London’s one of many producers bubbling out of Atlanta right now, so pairing his work with the out of prison and very much hustling Boosie makes sense insofar as trying to craft the insta-hit that Boosie ideally wants to get back on the map. If all goes welll with hthis mixtape, presume that there’s Young Thug, Future, Juvenile, TI and Birdman duets that are all possible. Brother is on parole until 2018, but insofar as straight cash payments delivered in duffle bags for club bangers and major label features, he’ll be okay. In the underground ecosystem of rap music, Boosie is a legend, and insofar as sustainably developing another crew of artists in the generation AFTER Young Thug (and yes, such a thing exists), it’s good to have him back (hopefully just not “for now”).
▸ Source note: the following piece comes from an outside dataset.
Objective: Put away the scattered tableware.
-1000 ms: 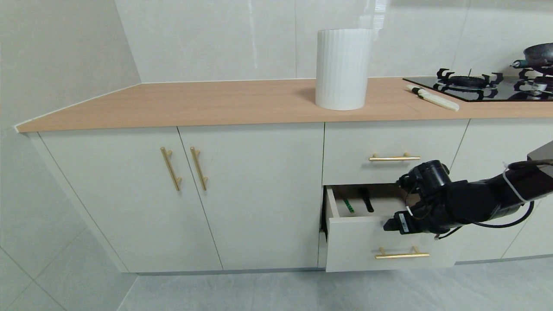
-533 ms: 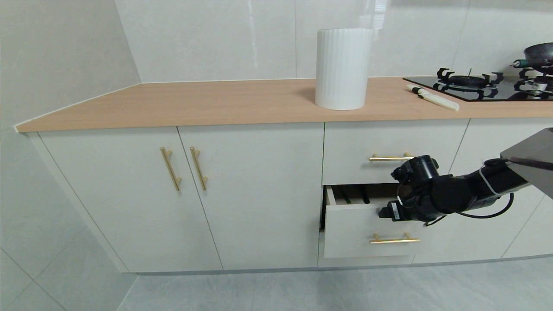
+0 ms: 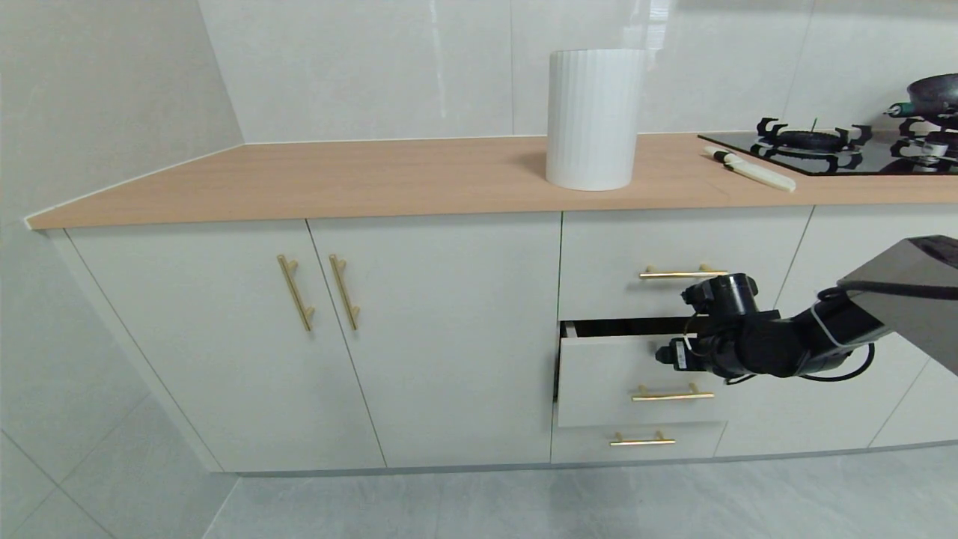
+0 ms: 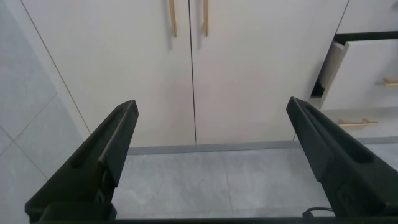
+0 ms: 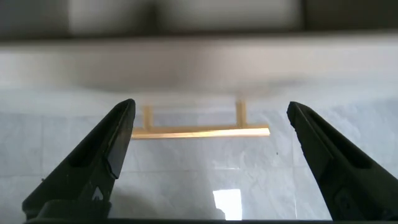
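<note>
The middle drawer (image 3: 599,374) of a pale kitchen cabinet stands a crack open, a dark slit showing along its top edge. The right pincer (image 3: 666,355) is held at the right part of that drawer's front panel, just above its gold handle (image 3: 672,394). In the right wrist view, the right pincer (image 5: 210,109) is spread wide, with the bar of the handle (image 5: 202,131) showing between its two black fingers (image 5: 106,155). Whether they touch the panel cannot be told.

A pale knife (image 3: 748,169) lies on the wooden desk (image 3: 374,176), above the drawer and off to its right, beside the edge of the black hob (image 3: 831,153). A white ribbed canister (image 3: 593,118) stands upright on the desk directly above the drawer.

The left pincer (image 4: 211,106), also spread wide, hangs over the grey floor (image 4: 205,180), well to the left of the drawer (image 4: 367,68) and facing the double doors (image 4: 189,62) with gold handles.
</note>
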You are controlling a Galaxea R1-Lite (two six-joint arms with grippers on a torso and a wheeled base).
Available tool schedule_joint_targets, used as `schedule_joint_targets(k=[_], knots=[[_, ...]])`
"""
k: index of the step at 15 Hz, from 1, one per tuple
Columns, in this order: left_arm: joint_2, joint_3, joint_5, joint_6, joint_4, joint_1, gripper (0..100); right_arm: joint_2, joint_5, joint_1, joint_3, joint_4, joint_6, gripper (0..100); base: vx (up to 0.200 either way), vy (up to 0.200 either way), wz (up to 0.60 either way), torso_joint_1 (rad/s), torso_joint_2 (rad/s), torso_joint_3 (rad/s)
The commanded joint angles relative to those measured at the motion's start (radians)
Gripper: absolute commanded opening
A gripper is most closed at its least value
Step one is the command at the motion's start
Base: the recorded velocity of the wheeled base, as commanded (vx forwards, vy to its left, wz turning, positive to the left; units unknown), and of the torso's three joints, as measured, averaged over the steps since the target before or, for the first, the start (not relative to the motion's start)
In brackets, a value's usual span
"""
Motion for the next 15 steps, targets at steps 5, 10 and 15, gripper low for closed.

LEAH: This is the best creepy track since “My Mind Playin Tricks On Me.”  Something about London’s eerie opera-hall wind-up and Boosie’s elongated “blooood” makes this really get under your skin, Halloween-novelty style. I’m into it.

PHIL: Boosie was a revelation on Life After Deathrow, but just as the rapper sounded frozen in time (in a good way!), so often did the production (not in a good way!). Here, it’s another story. There’s something about the about the way melody floats through London on da Track’s, er, tracks while still being grounded by beats that hit. It’s not revolutionary – just extremely well executed. Meanwhile, Boosie continues to sound absolutely terrifying. Just go ahead and reboot “Child’s Play” with Lil Penny, set it in Baton Rouge, and put this song on loop for 90 minutes.

One quick word to my friend London, though.

London, Boosie gives you a shout in the intro. (“Say, yo, London, what’s popping?”) That was nice of him. Then Young Thug lets us know that “we got London on da track,” as per usual, just in case we were confused that Boosie had another friend named London. Fair enough. But did you really need to drop another “We got London da track” in closing seconds? We got it, bruh. London was here. London Made-It. London on the beat, ho. Give it a rest.

AARON: It’s ya boy I-don’t-know-if-I-mentioned-his-name-is-London-on-the-track-but-it-is.

PHELPS: Just gonna file this in my “Songs I Don’t Want to Hear Dudes Rapping at Me on the Subway or Sidewalk” folder.

Also in my “Songs I will Bang Hard as Hell (In Headphones)” folder.